Pada dasarnya, Islam tidak pernah membenarkan aksi terorisme. Selain itu, Ustadz Yuana Rian Tresna dalam sebuah wawancara menyebutkan bahwa aksi terorisme sama sekali tidak menguntungkan kaum muslim, justru mencitraburukkan Islam dan perjuangan penegakan syariat Islam. Dengan demikian, apabila ada satu kelompok yang mengatasnamakan Islam dan menganggap aksi teror merupakan bagian dari dakwah Islam maka pandangan kelompok tersebut sepenuhnya keliru dan merugikan.

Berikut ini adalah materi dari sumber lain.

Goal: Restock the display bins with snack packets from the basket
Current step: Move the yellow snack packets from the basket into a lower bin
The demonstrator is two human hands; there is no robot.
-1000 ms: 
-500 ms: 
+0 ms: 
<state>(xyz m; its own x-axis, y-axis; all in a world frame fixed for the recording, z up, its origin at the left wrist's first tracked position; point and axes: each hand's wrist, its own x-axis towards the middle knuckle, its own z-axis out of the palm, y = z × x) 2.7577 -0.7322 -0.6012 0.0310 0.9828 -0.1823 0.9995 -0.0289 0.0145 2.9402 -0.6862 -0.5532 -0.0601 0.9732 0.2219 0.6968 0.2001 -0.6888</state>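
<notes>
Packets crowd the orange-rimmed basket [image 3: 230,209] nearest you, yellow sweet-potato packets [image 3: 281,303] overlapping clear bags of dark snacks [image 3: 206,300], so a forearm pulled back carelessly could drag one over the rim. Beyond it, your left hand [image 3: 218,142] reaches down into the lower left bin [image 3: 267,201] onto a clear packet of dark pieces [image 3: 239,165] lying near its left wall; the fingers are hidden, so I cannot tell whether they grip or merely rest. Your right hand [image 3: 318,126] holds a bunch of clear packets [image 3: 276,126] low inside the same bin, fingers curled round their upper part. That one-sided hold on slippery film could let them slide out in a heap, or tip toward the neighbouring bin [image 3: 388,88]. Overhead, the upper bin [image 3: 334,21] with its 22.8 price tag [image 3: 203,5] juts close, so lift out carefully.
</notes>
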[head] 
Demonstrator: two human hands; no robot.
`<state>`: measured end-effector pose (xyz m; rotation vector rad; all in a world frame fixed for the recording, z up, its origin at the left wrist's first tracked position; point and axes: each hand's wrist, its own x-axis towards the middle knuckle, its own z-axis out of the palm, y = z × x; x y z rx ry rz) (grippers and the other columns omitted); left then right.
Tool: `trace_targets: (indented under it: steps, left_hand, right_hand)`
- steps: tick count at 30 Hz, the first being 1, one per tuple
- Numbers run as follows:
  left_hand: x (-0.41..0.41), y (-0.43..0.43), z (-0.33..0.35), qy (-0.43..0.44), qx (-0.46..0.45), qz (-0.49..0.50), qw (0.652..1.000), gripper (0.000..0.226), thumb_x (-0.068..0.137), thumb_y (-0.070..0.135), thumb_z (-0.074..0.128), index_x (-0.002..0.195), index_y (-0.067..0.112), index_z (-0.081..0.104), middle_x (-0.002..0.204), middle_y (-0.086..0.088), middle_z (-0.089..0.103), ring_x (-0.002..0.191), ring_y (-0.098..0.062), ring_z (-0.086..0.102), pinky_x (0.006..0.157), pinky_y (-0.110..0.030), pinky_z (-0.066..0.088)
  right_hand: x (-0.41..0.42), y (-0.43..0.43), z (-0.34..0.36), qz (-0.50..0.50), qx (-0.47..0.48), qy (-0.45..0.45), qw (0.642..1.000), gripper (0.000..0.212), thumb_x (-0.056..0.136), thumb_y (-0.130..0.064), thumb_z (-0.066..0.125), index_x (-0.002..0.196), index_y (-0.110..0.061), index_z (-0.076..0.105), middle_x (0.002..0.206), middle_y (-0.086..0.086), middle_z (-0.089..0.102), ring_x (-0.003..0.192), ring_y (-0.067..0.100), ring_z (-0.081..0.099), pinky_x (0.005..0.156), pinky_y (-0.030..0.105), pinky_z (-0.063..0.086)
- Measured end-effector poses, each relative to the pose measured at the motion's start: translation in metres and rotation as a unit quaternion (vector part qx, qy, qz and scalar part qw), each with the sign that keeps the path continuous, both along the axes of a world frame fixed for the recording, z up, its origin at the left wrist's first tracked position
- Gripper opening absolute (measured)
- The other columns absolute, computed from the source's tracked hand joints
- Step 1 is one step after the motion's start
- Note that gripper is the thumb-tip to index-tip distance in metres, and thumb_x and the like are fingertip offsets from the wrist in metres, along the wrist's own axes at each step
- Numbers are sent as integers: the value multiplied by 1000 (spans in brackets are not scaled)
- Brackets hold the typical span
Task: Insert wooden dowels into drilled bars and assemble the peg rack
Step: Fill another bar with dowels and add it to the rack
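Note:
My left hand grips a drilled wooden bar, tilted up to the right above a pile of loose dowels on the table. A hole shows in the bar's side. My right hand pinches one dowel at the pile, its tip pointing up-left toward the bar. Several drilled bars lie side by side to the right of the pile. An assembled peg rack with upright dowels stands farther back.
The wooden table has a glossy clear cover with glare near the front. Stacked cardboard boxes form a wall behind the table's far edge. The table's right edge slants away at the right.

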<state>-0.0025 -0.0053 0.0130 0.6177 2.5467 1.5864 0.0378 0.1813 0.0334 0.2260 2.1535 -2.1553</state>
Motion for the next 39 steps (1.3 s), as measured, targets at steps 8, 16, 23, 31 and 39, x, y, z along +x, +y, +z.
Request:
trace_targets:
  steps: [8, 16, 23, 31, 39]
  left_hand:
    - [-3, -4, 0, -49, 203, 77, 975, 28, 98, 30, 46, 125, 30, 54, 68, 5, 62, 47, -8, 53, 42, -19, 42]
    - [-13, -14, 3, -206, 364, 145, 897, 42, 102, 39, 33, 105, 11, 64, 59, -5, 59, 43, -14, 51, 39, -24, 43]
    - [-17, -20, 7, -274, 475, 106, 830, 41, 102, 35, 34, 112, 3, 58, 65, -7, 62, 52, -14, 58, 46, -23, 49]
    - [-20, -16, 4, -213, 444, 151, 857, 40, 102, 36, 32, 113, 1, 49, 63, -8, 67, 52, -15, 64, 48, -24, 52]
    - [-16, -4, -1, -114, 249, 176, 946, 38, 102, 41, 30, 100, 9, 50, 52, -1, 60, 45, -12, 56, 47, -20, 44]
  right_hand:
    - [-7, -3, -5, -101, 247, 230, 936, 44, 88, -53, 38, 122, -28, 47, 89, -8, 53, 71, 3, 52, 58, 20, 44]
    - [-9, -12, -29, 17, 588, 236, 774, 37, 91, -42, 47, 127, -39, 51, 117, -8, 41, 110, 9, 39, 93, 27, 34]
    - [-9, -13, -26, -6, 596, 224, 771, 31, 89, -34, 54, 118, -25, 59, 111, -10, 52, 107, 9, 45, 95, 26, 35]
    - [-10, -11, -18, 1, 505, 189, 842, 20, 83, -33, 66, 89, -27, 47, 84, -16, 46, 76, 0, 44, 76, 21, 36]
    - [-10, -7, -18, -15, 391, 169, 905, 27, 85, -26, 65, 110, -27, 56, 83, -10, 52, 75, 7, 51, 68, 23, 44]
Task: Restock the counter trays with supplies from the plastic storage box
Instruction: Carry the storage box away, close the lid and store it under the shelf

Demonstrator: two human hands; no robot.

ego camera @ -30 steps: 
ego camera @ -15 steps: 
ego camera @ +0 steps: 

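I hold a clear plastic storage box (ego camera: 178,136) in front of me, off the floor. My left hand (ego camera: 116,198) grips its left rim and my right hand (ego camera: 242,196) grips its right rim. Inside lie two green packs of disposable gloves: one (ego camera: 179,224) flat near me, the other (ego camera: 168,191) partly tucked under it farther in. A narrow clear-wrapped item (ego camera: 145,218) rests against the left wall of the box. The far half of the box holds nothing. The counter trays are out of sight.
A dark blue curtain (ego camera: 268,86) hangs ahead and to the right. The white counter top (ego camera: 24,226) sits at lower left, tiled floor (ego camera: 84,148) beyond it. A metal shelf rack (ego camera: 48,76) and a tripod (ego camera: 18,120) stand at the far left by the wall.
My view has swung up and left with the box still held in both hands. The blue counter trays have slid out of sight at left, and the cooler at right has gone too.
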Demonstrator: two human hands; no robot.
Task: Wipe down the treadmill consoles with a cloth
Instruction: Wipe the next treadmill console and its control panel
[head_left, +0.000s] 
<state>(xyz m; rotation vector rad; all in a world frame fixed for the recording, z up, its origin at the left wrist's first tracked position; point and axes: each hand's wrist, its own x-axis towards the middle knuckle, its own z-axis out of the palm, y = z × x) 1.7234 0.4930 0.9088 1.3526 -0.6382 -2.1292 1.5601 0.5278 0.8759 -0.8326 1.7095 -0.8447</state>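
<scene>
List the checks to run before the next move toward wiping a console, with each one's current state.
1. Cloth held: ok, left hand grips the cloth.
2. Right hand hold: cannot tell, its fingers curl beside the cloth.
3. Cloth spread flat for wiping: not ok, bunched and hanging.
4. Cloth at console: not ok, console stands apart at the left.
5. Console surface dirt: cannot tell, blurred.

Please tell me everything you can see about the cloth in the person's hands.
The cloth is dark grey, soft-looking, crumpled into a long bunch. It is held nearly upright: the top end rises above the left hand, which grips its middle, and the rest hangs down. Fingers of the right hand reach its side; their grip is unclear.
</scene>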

Bahkan, keberadaan kelompok ini semakin menjadi momentum 'War On Terrorism' yang digawangi oleh AS dalam rangka 'mendistorsi' Islam dan kaum muslim. Istilah 'Islam radikal' pun dimunculkan sebagai bibit terorisme yang ditakutkan akan meledak sewaktu-waktu, seperti bom gereja di Makassar maupun aksi teror di mabes Polri beberapa waktu lalu. Berbagai studi akhirnya merumuskan bahwa radikalisme berawal pemahaman Islam yang intoleran serta semangat penegakan syariat Islam. Jelas, narasi ini jelas merugikan kelompok Islam yang lurus dan berupaya memperjuangkan tegaknya syariat Islam tanpa kekerasan. 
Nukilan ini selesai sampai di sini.